What is expected: A single stretch of the material below is to be transcribed exactly, starting at the line with "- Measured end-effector" and ending after the line with "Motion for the".

#####

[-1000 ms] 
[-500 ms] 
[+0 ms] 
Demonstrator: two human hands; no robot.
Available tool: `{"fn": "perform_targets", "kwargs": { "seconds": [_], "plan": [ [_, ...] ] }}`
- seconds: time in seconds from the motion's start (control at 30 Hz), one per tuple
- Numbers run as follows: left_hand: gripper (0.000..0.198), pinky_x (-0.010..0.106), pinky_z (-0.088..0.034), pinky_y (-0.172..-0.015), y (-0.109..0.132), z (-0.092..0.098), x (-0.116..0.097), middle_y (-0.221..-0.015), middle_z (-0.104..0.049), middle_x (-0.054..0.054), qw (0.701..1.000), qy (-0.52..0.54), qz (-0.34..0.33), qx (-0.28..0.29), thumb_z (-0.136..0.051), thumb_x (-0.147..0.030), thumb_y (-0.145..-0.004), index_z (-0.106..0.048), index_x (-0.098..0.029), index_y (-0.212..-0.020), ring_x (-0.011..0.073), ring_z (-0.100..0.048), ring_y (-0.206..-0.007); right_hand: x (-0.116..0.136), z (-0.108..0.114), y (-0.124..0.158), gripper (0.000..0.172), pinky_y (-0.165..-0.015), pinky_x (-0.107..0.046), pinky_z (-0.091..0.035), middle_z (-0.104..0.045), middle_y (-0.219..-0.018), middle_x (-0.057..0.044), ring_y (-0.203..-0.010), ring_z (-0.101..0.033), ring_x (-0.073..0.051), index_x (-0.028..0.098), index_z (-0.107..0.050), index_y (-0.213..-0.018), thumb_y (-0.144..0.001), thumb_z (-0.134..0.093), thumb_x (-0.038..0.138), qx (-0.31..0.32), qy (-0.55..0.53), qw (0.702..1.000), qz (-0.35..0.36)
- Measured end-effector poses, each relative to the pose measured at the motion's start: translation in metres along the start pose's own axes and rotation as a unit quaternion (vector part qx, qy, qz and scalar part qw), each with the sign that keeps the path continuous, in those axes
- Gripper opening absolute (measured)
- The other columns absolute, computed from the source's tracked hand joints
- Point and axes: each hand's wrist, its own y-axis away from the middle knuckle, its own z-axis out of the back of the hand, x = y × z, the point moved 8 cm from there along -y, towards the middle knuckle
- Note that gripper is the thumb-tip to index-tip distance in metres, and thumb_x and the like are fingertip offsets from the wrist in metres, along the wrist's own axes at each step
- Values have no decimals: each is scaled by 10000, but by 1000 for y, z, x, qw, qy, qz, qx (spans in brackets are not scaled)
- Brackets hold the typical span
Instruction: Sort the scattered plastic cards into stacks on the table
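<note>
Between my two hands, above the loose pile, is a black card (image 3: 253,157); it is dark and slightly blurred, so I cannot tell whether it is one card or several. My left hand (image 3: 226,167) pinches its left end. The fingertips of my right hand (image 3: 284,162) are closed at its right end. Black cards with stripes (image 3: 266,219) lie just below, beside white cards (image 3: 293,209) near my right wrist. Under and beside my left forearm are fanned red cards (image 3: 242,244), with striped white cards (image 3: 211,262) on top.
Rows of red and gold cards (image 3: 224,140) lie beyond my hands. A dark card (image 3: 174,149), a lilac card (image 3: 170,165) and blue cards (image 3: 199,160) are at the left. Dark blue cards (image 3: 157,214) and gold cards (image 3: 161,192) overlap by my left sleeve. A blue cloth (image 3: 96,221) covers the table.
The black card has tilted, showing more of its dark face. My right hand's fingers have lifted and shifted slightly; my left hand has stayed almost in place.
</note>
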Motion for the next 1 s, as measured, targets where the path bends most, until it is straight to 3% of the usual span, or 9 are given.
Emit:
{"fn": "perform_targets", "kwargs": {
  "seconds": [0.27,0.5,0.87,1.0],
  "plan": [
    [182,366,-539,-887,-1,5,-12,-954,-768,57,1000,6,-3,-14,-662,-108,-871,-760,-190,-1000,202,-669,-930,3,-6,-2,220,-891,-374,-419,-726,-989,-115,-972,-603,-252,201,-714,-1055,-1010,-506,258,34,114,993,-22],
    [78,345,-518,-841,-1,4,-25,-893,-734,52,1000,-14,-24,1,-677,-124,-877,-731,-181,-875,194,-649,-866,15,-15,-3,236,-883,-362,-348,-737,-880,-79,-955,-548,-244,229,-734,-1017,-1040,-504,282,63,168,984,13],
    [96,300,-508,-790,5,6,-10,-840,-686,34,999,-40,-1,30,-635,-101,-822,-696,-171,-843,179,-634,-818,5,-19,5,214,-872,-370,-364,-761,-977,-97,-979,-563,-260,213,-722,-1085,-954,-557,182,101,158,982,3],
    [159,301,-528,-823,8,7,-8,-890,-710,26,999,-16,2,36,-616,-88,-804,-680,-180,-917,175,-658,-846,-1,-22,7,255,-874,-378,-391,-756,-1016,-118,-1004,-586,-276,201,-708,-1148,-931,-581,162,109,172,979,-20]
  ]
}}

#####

Answer to this problem:
- Measured end-effector poses, each relative to the pose measured at the motion's start: translation in metres along the start pose's own axes and rotation as a unit quaternion (vector part qx, qy, qz and scalar part qw), each with the sign that keeps the path continuous, in those axes
- Gripper opening absolute (measured)
- The other columns absolute, computed from the source's tracked hand joints
- Point and axes: each hand's wrist, its own y-axis away from the middle knuckle, its own z-axis out of the back of the hand, x = y × z, the point moved 8 cm from there along -y, towards the middle knuckle
- Note that gripper is the thumb-tip to index-tip distance in metres, and thumb_x and the like are fingertip offsets from the wrist in metres, along the wrist's own axes at each step
- Values have no decimals: each is scaled by 10000, but by 1000 for y, z, x, qw, qy, qz, qx (spans in brackets are not scaled)
- Brackets hold the typical span
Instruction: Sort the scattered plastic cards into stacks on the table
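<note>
Between my two hands, above the loose pile, is a black card (image 3: 253,157); it is dark and slightly blurred, so I cannot tell whether it is one card or several. My left hand (image 3: 226,167) pinches its left end. The fingertips of my right hand (image 3: 284,162) are closed at its right end. Black cards with stripes (image 3: 266,219) lie just below, beside white cards (image 3: 293,209) near my right wrist. Under and beside my left forearm are fanned red cards (image 3: 242,244), with striped white cards (image 3: 211,262) on top.
Rows of red and gold cards (image 3: 224,140) lie beyond my hands. A dark card (image 3: 174,149), a lilac card (image 3: 170,165) and blue cards (image 3: 199,160) are at the left. Dark blue cards (image 3: 157,214) and gold cards (image 3: 161,192) overlap by my left sleeve. A blue cloth (image 3: 96,221) covers the table.
The black card has tilted, showing more of its dark face. My right hand's fingers have lifted and shifted slightly; my left hand has stayed almost in place.
</note>
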Motion for the next 1 s, as measured, targets where the path bends most, until it is straight to 3% of the usual span, or 9 are given.

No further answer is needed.